Task goal -
Where the records below show the word "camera" in a line, please copy that line.
** Opening Data to examine block **
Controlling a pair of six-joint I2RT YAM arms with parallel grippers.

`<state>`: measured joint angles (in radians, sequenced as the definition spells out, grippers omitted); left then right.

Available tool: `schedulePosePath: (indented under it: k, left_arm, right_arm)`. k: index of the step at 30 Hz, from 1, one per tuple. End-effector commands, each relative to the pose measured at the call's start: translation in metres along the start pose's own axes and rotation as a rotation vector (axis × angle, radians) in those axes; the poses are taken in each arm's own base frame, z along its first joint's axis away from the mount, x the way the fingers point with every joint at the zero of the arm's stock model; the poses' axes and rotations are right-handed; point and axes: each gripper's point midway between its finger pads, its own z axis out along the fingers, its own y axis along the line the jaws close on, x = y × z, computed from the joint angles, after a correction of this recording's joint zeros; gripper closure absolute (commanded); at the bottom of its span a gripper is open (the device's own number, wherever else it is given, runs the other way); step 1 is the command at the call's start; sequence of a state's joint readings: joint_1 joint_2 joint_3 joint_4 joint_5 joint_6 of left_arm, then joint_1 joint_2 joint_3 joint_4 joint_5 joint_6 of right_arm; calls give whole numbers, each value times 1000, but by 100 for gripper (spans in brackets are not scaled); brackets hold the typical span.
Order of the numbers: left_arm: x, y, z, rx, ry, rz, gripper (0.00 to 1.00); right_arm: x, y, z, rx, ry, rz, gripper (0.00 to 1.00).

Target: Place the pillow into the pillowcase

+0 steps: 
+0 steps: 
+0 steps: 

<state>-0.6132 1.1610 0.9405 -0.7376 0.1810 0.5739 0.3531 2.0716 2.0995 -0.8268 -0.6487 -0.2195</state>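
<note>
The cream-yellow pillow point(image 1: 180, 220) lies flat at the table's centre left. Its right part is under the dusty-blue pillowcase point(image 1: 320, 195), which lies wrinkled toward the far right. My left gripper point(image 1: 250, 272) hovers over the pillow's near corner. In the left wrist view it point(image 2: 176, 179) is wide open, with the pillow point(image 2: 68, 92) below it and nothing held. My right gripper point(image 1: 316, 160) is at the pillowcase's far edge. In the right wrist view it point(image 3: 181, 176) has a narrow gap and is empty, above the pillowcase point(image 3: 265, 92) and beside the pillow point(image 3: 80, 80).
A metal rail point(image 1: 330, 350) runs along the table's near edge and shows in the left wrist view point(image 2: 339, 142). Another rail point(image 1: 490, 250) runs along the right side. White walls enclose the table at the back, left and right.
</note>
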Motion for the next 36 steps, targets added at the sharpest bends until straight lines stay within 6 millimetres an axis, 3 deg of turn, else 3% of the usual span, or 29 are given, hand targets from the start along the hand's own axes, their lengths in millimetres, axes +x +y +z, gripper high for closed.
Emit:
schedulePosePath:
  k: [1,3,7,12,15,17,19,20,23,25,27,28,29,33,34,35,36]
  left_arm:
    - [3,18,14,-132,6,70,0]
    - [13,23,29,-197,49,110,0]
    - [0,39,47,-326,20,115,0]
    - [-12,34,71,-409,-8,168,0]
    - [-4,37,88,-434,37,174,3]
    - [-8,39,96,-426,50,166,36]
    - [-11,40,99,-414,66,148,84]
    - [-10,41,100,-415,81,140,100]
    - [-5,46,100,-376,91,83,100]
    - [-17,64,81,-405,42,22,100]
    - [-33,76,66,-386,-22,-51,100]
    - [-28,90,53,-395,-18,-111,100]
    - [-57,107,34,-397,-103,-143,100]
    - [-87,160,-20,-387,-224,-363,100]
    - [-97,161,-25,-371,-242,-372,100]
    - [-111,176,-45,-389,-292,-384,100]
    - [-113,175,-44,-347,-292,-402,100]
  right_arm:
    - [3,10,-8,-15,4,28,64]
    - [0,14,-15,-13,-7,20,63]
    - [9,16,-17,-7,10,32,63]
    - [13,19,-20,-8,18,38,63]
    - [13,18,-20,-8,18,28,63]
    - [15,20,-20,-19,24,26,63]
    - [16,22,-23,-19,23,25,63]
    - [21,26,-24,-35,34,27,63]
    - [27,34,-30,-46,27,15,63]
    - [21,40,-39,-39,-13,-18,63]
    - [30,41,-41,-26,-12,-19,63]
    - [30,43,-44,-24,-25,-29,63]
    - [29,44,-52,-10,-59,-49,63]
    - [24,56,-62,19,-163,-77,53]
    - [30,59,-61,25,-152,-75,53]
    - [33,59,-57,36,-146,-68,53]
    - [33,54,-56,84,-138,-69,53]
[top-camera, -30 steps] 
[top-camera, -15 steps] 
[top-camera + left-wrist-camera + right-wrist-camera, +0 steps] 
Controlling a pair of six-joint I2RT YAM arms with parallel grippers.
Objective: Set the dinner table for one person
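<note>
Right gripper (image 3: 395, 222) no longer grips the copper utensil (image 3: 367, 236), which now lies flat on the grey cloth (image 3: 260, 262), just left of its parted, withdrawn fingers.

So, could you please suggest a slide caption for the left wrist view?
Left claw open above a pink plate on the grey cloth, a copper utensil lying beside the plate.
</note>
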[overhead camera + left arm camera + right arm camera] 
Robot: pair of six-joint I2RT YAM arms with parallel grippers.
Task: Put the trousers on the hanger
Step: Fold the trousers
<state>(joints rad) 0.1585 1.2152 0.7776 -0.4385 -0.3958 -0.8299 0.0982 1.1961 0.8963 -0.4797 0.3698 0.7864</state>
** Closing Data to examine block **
Written solution -
[top-camera, -30 steps] 
[top-camera, -15 steps] 
[top-camera + left-wrist-camera + right-wrist-camera, +0 steps] 
[overhead camera + left arm camera + right arm camera] 

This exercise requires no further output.